The main reason that this movie is better than the first one is that it has an original concept that I have never seen before in a horror movie.  While the Firefly family are definitely murderers, they become sympathetic characters who all love one another and are very loyal, so when Wydell ends up being as murderous as the Fireflys, they almost look like the families who have been tortured by the cannibalistic clan in the past.  Wydell becomes a horror movie killer himself, but his victims are restricted to the Firefly family only.

The acting is a little better this time around.  The three main Fireflys, Haig, Moseley, and Moon Zombie, seem to have taken some acting classes since the first movie (actually, I didn’t think that Haig was that bad in the first movie either.)  The rest of the cast seems to be a greatest hits of ‘70s and ‘80s has-beens.  Foree (the original Dawn of the Dead), Railsback (“Helter Skelter”), Easterbrook (the Police Academy movies), Woronov (Rock ‘n’ Roll High School), Allen (ex-porn star), Lewis (High Plains Drifter and many other Clint Eastwood movies), Barnes (“Three’s Company”), Soles (Carrie; Stripes), Berryman (The Hills Have Eyes), and Valkenburgh (“Too Close for Comfort”) have all seen better days.  This was a fun way for them to earn a paycheck.

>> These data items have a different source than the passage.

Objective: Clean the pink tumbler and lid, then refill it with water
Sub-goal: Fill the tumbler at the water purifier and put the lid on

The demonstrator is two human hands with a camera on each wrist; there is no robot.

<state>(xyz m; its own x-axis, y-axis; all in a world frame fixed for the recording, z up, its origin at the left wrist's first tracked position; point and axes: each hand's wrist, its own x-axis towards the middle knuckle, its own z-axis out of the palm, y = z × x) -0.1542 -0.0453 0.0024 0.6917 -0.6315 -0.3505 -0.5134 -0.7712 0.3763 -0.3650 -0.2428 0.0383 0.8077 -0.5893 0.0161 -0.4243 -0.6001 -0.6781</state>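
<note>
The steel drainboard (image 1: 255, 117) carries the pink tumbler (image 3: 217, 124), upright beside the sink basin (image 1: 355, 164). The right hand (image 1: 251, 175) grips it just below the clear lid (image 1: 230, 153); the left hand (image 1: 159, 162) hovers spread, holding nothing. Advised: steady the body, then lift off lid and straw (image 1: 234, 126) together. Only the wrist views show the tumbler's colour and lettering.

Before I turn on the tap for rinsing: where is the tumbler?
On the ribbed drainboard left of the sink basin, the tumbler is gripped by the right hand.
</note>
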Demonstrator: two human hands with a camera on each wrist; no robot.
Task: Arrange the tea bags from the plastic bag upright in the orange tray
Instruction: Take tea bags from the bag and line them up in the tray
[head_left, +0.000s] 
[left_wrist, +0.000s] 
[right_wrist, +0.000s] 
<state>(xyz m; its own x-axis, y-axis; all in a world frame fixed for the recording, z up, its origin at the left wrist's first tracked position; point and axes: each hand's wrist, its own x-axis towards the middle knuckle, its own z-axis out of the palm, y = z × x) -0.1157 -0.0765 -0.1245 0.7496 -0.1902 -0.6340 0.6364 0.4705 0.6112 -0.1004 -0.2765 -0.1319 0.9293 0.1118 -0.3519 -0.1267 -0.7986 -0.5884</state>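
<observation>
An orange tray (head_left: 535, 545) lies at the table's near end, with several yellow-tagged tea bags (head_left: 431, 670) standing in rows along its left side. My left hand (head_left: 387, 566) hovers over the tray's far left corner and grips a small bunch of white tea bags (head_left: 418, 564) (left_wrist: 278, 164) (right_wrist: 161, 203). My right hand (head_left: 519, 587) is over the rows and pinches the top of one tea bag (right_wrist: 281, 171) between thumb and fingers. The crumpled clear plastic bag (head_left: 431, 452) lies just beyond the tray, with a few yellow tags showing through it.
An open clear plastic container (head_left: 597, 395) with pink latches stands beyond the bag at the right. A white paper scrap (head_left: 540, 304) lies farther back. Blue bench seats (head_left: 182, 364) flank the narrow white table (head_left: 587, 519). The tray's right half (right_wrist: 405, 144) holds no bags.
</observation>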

Another thing that was cool about the movie was the soundtrack.  Zombie used old classic rock and country songs to enhance the plot.  The Allman Brothers’ “Midnight Rider,” Elvin Bishop’s “Fooled Around and Fell in Love,” and Lynyrd Skynyrd’s “Freebird” almost become characters themselves.  Not that “Brick House 2003” with Zombie and Lionel Richie from the first movie wasn’t entertaining, but the soundtrack in this movie fit the mood better.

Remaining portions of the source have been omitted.